L’astrophysicien Stephen Hawking, de l’Université de Cambridge, le biochimiste et Prix Nobel Marshall Nirenberg et d’autres encore firent des exposés sur les origines, depuis les galaxies de l’univers primitif jusqu’à l’apparition des premières cellules vivantes sur la Terre. Tout se passait comme dans beaucoup de symposiums scientifiques, avec cette différence que le Pape est venu bénir la session et que l’exposé introductif, intitulé « Les réflexions de Joseph Ratzinger, Pape Benoît XVI, sur l’évolution », fut donné par Schönborn, un théologien. En fait Schönborn s’était signalé au monde savant il y a trois ans, lorsqu’il signa dans le New York Times, peu après l’élection du nouveau pape, un éditorial qui appuyait ouvertement l’Intelligent Design (Science, 12 août 2005, p. 996)3. « L’évolution dans le sens d’une descendance commune peut être vraie, écrivait l’archevêque de Vienne, mais l’évolution au sens néodarwinien – celui d’un processus de variation aléatoire et de sélection naturelle sans plan et sans guide – ne l’est pas« . L’exposé préparé par Schönborn pour la session ne fit pas l’objet de controverses. « C’était vraiment très abstrait, dit Gereon Wolters, un philosophe des sciences de l’Université de Constance (Allemagne). Il présentait la vision classique que l’évolution est acceptable, mais que « l’évolutionnisme » – un terme utilisé par les croyants conservateurs pour désigner la promotion de l’athéisme grâce à la biologie de l’évolution – ne l’est pas. » Certains scientifiques ont discerné des progrès lors de l’exposé. « J’ai été rassuré de voir que le cardinal prenait clairement ses distances par rapport à l’Intelligent Design, dit Francis Collins, ancien directeur de l’Institut national de recherches sur le génome de Bethesda (Maryland), considérant ce courant de pensée comme ayant fait des erreurs. » Des étincelles jaillirent lorsque le cardinal répondit aux questions. « Il a toujours exprimé des réserves sur la question de savoir si l’évolution peut rendre compte de tous les aspects de la biologie », dit Collins, y compris l’apparition des espèces.

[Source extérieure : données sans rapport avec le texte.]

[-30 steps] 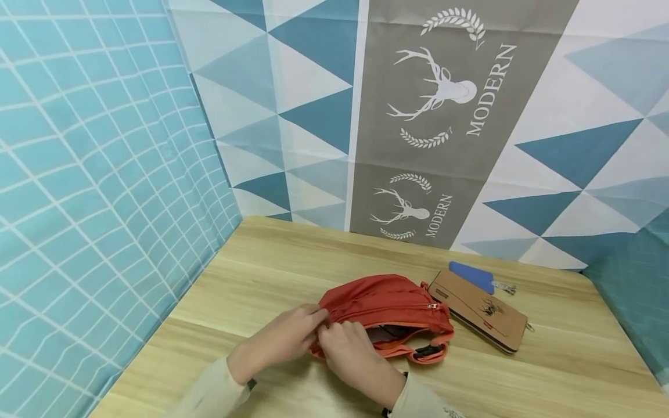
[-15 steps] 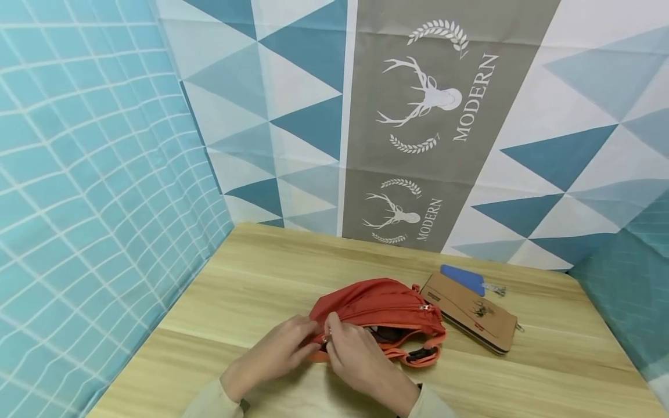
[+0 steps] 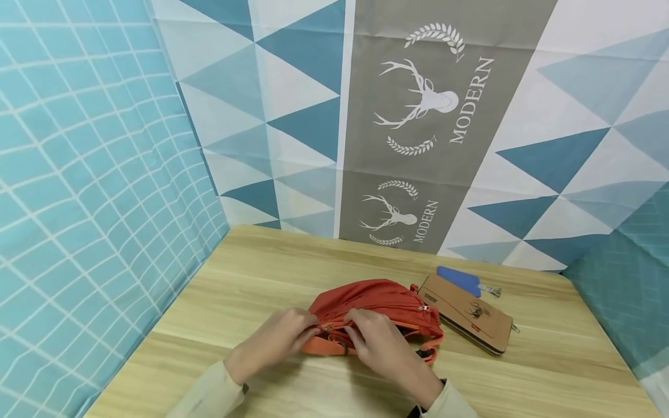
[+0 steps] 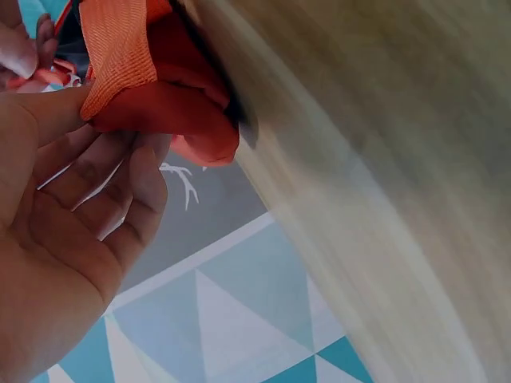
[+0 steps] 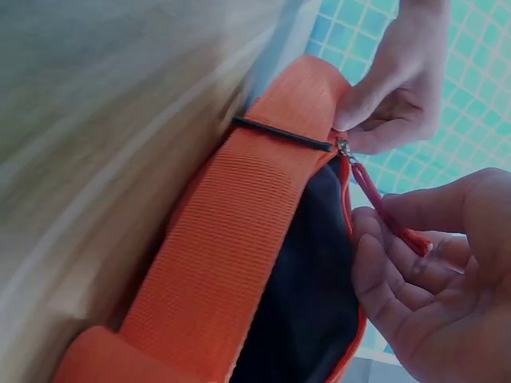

« C’était grotesque! », dit Abelson, qui considère la session comme un « pas en arrière » dans les relations de l’Eglise avec la science. Wolters aussi fut désappointé: « Schönborn a les mêmes intentions que le pape – lutter contre l’évolutionnisme – mais il ne fait que répéter le baragouin créationniste utilisé aux Etats-Unis par les tenants de l’Intelligent Design ». Wolters ajoute : « Lutter de cette manière contre la science, c’est jouer perdant. » D’autres savants présents à la conférence interprètent les choses autrement. Pour Werner Arber, un généticien de l’Université de Bâle, coorganisateur de la réunion, les doutes du cardinal par rapport à l’évolution ne constituent pas un conflit entre l’Eglise et la science : « Les relations restent bonnes. » Et pour Peter Raven, Directeur des Jardins botaniques du Missouri à Saint-Louis et membre de l’Académie : « Schönborn a donné un exposé confus, mais la position de l’Eglise sur l’évolution, si tant est qu’on puisse dire qu’elle en a une, est inchangée…C’est la croyance en un créateur qui existait avant le big bang et qui a mis l’univers en mouvement, et c’est là quelque chose qui ne peut être ni prouvé ni démenti par la science. »
1 Repris de Science, vol. 322, 14 nov. 2008 (original sur sciencemag.org)
2 Ndlr. C’est la thèse d’un « God of the gaps », d’un Dieu des intervalles à combler: Dieu ferait la soudure lors des « sauts » trop grands pour être assurés par des mécanismes évolutifs aveugles et limités. On parlait jadis d’un Deus ex machina!
3 Ndlr. On se rapportera sur cette affaire au Cep n° 33 et 35.